Braking: Clemson signs new head coach.
Clemson has officially hired its next women’s basketball coach. The addition of former UT Chattanooga coach Shawn Poppie, who led the Mocs to back-to-back conference tournament championships and NCAA Tournament appearances in his two seasons there, was unanimously approved Tuesday afternoon by the Clemson University board of trustees compensation committee. Poppie, 38, will be the eighth Clemson women’s basketball coach in program history. He replaces Amanda Butler, who was fired March 13 after six seasons.
Poppie will join Clemson on a six-year contract worth $3.375 million in total with an annual average pay of $562,500, according to his contract approved Tuesday. He will make $500,000 in 2023-24, with his annual salary increasing $25,000 annually and topping out at $625,000 in 2029-30, the last year of the deal. Butler, the former coach, was making $475,000 in total salary in 2023-24, according to her contract. That was the lowest annual salary among the eight ACC coaches at public schools who had publicly available contracts,
Poppie was 48-18 in his two seasons leading Chattanooga and directed the Mocs to consecutive Southern Conference Tournament championships and NCAA appearances. Chattanooga was a No. 14 seed in the tournament this year and lost its first round game to No. 3 N.C. State on Saturday. Poppie said in a news release he was “beyond excited” to join Clemson. “It truly has been a humbling experience getting to know why Clemson is so special – it’s the people,” Poppie said. “With the resources in place and everyone moving in synergy together, I believe we can compete in the ACC, the best women’s basketball conference in the country.” Before serving as UTC’s coach, Poppie was a well-regarded assistant for Kenny Brooks at Virginia Tech. He worked there from 2016 to 2022 and spent his last three seasons as an associate head coach as the Hokies emerged as one of the ACC’s top programs under Brooks (who accepted Kentucky’s head coaching job Tuesday).

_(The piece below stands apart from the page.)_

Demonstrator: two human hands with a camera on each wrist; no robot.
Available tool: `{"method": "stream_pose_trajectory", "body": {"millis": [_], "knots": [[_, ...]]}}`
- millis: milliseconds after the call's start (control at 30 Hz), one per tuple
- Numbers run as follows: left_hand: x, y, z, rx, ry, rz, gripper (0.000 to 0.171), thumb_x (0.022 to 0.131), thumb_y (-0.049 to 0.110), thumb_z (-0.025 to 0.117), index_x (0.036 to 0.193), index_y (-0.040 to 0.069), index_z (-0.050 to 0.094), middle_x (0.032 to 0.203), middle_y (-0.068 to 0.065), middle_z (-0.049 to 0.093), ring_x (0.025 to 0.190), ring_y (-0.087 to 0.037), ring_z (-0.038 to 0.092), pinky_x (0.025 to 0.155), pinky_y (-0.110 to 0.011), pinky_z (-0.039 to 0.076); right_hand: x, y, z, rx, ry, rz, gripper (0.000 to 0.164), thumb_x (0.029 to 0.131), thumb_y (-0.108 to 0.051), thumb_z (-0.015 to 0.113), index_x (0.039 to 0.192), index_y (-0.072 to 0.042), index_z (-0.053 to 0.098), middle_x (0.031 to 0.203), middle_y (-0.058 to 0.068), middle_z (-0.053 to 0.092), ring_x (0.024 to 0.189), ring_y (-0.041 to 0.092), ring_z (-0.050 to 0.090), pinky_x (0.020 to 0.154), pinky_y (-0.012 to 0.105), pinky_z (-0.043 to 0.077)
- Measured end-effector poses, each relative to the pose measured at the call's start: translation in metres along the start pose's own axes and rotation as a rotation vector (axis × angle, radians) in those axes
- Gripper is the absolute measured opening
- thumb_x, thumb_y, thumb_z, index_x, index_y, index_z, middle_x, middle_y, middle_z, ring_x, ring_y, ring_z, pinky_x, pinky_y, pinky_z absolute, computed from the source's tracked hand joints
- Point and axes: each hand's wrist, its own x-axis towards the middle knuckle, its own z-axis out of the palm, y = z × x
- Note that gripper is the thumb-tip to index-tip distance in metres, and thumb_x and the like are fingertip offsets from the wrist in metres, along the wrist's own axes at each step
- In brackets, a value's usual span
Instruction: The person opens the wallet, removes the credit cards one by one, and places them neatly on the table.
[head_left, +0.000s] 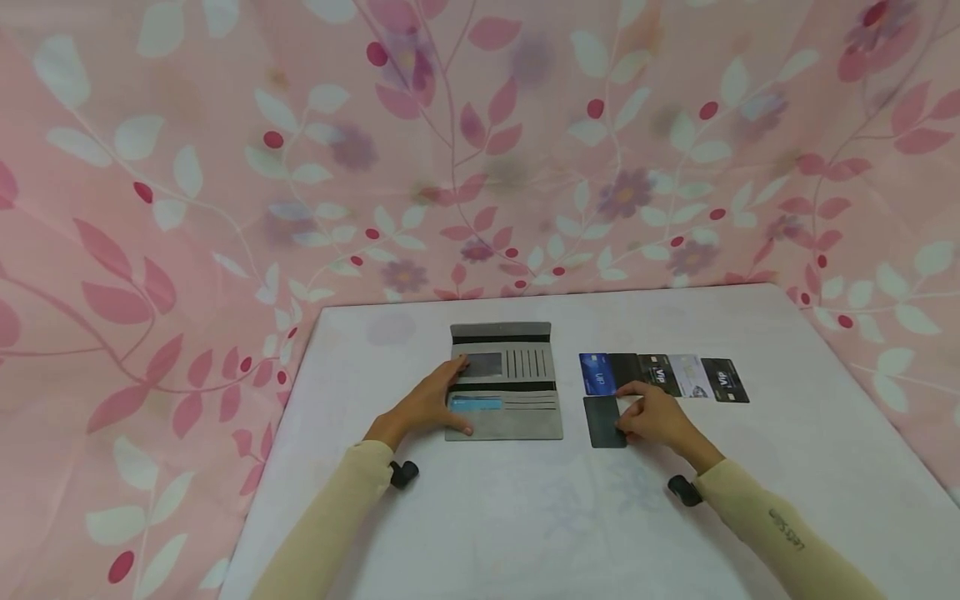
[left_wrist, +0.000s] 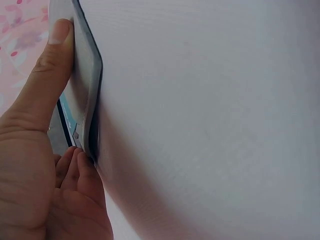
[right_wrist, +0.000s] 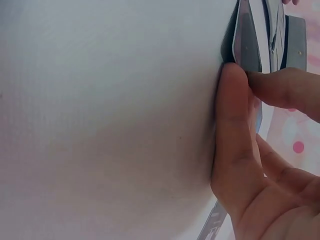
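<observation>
An unfolded grey wallet (head_left: 528,425) lies on the white table, with a blue card (head_left: 476,403) in a slot of its lower panel. Along the wallet's left side rests my left hand (head_left: 427,402), spread, its thumb lying on the lower panel. In the left wrist view that thumb (left_wrist: 47,70) presses on the wallet's face. Right of the wallet, my right hand (head_left: 654,414) pinches the right edge of a dark card (head_left: 602,422). The right wrist view shows this dark card (right_wrist: 247,42) between thumb and finger, tilted off the cloth.
Above the dark card lies a row of cards: a blue VIP card (head_left: 596,375), a plain black one (head_left: 625,365), a black VIP card (head_left: 660,372), a silver one (head_left: 691,375) and another black card (head_left: 724,381). A pink floral cloth (head_left: 480,167) hangs behind the table (head_left: 510,517).
</observation>
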Motion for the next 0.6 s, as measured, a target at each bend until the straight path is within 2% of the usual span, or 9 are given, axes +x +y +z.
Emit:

Poppie is an Illinois native, but he has plenty of ties to the state of South Carolina and the Upstate in particular. He’s a 2007 graduate of Limestone College in Gaffney, where he was an all-conference point guard and set the school record for career assists, and has worked as an assistant at Limestone, USC Upstate and Furman. Poppie will be the program’s first male coach since Jim Davis, Clemson’s all-time winningest coach, stepped down in 2005. He also takes over a Tigers program that’s been struggling since the turn of the century. Over the last 22 years, Clemson women’s basketball has just one NCAA appearance, one NCAA win and one winning season in ACC play while employing five different head coaches.

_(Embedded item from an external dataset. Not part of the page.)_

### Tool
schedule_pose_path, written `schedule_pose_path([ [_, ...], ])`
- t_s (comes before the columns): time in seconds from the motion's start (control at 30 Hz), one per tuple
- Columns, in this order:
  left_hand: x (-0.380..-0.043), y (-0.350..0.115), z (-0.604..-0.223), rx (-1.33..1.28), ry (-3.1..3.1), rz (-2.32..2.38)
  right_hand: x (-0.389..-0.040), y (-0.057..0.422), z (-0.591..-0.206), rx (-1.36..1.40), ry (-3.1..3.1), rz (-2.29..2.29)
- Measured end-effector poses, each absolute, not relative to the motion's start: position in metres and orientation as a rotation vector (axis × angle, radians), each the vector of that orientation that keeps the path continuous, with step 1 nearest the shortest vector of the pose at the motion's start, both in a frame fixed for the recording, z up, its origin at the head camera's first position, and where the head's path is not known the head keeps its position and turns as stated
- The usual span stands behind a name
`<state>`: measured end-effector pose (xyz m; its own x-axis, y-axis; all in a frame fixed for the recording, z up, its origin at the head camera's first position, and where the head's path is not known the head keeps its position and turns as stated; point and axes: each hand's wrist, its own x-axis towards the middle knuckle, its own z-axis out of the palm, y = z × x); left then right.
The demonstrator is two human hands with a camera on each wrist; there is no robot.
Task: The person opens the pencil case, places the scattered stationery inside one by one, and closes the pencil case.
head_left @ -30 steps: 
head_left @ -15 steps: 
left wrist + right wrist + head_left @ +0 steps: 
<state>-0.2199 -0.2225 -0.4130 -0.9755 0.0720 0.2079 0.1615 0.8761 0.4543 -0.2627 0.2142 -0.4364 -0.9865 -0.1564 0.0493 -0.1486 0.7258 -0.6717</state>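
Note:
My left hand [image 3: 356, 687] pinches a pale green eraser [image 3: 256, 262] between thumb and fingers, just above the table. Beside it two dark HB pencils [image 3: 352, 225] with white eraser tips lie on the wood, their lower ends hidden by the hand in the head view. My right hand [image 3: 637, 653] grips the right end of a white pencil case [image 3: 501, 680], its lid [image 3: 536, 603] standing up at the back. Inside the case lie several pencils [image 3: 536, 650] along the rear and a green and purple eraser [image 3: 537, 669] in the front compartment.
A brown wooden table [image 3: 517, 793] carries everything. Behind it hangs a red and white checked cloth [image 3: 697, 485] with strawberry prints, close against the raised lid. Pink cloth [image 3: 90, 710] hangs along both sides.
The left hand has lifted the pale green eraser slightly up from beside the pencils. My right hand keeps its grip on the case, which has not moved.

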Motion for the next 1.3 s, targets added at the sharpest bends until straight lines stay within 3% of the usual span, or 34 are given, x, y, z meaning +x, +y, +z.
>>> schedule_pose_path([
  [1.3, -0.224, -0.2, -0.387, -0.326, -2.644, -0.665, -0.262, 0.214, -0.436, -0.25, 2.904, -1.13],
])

All of those accolades came during the 2018-19 season, Butler’s first as coach. A former coach at Charlotte and Florida, Butler was fired earlier this month after going 81-106 and 32-73 in the ACC across six seasons. Clemson was 12-19 overall and 5-13 in ACC play in 2023-24 and lost in the opening round of the ACC Tournament to Boston College.

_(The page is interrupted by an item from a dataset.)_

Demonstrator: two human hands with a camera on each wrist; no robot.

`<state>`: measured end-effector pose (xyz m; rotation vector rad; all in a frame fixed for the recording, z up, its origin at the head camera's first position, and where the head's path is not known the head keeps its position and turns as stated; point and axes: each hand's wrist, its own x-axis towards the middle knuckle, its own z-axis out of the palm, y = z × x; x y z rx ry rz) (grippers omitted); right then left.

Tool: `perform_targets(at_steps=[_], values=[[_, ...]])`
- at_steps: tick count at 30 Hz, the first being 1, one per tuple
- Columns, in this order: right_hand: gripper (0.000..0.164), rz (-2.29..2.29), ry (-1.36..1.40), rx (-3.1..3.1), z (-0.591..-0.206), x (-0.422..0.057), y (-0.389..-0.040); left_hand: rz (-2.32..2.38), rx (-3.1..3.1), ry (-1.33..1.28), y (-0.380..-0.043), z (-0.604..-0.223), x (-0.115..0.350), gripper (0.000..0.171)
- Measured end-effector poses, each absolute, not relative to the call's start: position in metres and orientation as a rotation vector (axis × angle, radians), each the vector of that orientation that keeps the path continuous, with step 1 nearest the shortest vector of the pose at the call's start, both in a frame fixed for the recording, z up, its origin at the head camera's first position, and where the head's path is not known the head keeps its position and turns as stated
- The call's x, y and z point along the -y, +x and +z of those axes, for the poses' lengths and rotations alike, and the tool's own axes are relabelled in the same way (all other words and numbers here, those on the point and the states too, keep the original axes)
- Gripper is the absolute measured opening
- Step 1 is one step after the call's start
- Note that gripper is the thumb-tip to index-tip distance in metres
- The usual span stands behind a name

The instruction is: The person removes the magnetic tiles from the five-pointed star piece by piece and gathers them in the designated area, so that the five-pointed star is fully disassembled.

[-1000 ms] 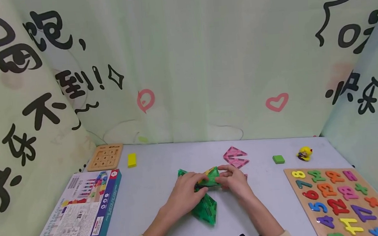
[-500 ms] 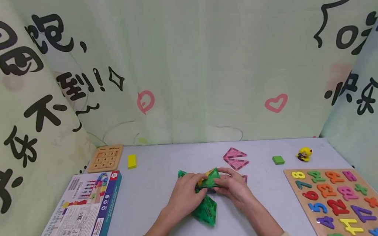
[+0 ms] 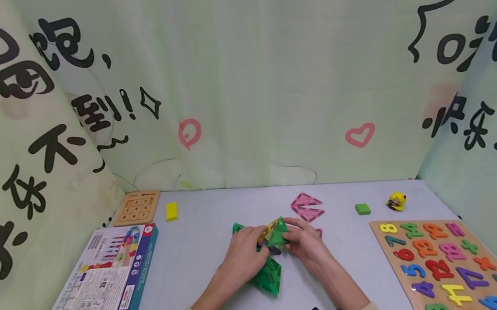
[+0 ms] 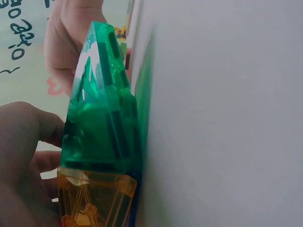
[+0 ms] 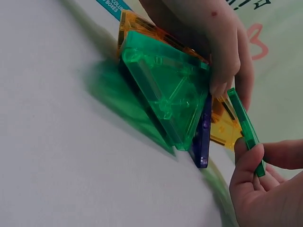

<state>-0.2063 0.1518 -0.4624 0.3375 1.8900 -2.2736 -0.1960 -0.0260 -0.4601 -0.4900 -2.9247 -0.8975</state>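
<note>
Left hand (image 3: 245, 250) grips the tile model (image 5: 163, 94), right hand (image 3: 306, 242) pinches 1 green tile (image 5: 245, 124) at the model's right side, contact unclear, so I'd brace the model lightly, square up the tile's edge and ease it on without jolting.

The tile structure (image 3: 269, 276) sits between the left hand (image 3: 244, 253) and the right hand (image 3: 307, 242). A box (image 3: 100, 278) lies left of both, a number board (image 3: 466, 259) right. Behind the right hand lie two tiles (image 3: 311, 214); apparently a third tile (image 3: 319, 232), half hidden.
</note>
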Motion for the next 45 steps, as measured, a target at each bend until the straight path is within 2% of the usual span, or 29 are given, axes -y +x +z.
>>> perform_targets(at_steps=[13, 19, 26, 32, 39, 45], values=[[0.049, -2.110, 0.190, -2.000, -0.457, -0.166, -0.196, -0.920, 2.821, -0.489, -0.202, -0.459, 0.031, 0.029], [0.043, -1.877, 0.166, -2.283, -0.446, -0.205, -0.194, -0.957, 2.801, -0.487, -0.204, -0.458, 0.034, 0.027], [0.035, -1.362, 0.216, -2.730, -0.440, -0.264, -0.211, -0.975, 2.797, -0.498, -0.204, -0.457, 0.036, 0.025], [0.031, -1.090, 0.203, -2.853, -0.442, -0.289, -0.223, -0.991, 2.784, -0.514, -0.204, -0.458, 0.033, 0.023], [0.034, -0.916, 0.236, -3.048, -0.446, -0.285, -0.223, -1.006, 2.776, -0.520, -0.202, -0.457, 0.030, 0.022], [0.023, -1.142, 0.097, -3.049, -0.440, -0.235, -0.213, -1.002, 2.784, -0.533, -0.202, -0.457, 0.029, 0.021]])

Poppie’s hiring drew praise from various college women’s basketball analysts, including former Clemson player and current ACC Network analyst Kelly Gramlich. Poppie is considered a rising star in the business and reportedly would have been near the top of Virginia Tech’s candidates list to replace Brooks (his former boss) had he not accepted the Clemson job. Poppie also resembles one of the more prominent hires made so far by third-year Clemson athletic director Graham Neff, who said in a statement after Butler’s firing that Clemson would complete a “national search” to find its next women’s basketball coach and that he believed Clemson was “resourced and supported in a way to make this one of the top teams in the nation every year.”
In a news release announcing Poppie’s hiring Tuesday, Neff said: “As we worked through our search process, his name kept coming up in several circles, and the on-court results speak for themselves. He’s coached and recruited at a high level, has experience in the ACC and in the upstate, and we are confident in his ability to get our program to the next level.”